The Bloco understands that their tactic cannot be based solely on institutional negotiations but has to be combined with a higher level of social mobilisation, in the workplace and the community. Despite the left success in the elections remember that 45.5% did not vote so there is a degree of confusion and apathy too. Fortunately the relative strength and vitality of the left in Portugal has meant far right populism is much weaker than in other European countries although it is disturbing that Chega (Enough), a far right outfit managed to win one seat in these elections.
Across the border in the Spanish state there is an illuminating contrast since the radical left Unidad Podemos led by Iglesias had been negotiating in a quite different way with the Spanish Socialists. There Iglesias focussed on trying to get ministers for his group rather than prioritising the concrete progressive measures that Podemos might support. In the end his pleadings left him emptyhanded and many of his members disoriented. The Anti-Capitalista current in Podemos has argued for a ‘Portuguese’ approach.

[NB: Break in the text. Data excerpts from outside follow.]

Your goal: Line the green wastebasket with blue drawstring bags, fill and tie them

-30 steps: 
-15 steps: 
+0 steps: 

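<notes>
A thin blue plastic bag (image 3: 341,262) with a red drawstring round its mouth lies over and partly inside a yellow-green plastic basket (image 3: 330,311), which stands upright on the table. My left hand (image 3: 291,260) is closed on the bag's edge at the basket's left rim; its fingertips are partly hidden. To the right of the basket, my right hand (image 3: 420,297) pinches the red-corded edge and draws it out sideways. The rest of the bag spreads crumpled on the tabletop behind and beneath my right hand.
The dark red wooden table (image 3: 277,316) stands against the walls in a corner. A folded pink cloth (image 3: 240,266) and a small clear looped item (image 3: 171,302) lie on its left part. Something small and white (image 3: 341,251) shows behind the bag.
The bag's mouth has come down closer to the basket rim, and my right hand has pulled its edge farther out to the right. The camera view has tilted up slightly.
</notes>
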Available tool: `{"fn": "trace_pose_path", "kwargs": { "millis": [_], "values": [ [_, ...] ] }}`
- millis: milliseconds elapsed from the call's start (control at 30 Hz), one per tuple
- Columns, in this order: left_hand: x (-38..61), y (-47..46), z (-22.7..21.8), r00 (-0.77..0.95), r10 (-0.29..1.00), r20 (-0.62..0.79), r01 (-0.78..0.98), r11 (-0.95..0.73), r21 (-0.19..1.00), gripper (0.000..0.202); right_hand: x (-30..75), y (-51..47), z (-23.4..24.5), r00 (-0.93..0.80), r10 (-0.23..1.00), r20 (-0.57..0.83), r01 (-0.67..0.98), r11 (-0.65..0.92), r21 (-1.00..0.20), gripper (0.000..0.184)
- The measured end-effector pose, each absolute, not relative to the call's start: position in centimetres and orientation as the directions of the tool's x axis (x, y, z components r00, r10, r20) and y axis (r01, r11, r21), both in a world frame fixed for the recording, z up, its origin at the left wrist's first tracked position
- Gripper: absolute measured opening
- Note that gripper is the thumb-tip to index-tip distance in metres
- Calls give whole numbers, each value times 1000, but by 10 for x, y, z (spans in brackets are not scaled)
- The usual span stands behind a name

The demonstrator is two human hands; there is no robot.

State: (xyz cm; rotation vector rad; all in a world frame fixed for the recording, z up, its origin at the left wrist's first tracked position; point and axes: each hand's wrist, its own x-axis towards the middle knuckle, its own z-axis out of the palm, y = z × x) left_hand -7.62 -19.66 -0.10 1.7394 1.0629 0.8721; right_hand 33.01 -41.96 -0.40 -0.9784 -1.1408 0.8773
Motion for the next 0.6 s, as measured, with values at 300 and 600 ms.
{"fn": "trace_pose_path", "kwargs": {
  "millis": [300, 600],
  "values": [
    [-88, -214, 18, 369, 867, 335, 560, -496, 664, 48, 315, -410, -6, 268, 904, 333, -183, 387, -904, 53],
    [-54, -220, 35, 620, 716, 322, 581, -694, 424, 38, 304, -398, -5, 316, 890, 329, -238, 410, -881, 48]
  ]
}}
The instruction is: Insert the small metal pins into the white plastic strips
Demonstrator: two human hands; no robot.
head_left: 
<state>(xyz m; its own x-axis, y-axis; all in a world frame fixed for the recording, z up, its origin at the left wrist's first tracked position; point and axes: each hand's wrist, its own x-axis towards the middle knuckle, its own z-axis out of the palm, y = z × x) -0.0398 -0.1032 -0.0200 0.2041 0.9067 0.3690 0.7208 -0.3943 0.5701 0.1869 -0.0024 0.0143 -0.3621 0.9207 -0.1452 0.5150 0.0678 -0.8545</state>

Can we learn anything from the Portuguese experience despite the very different institutional constraints here? Certainly the way in which different left currents came together around a credible political project is something that has not happened successfully in Britain. Similarly the way in which the left in Portugal talks the language of ordinary people and eschews ultra-left propagandism is something to study. Choosing to develop a political line based on what people’s concerns actually are rather than some abstraction sucked out of a historic programmatic text is another topic we should explore.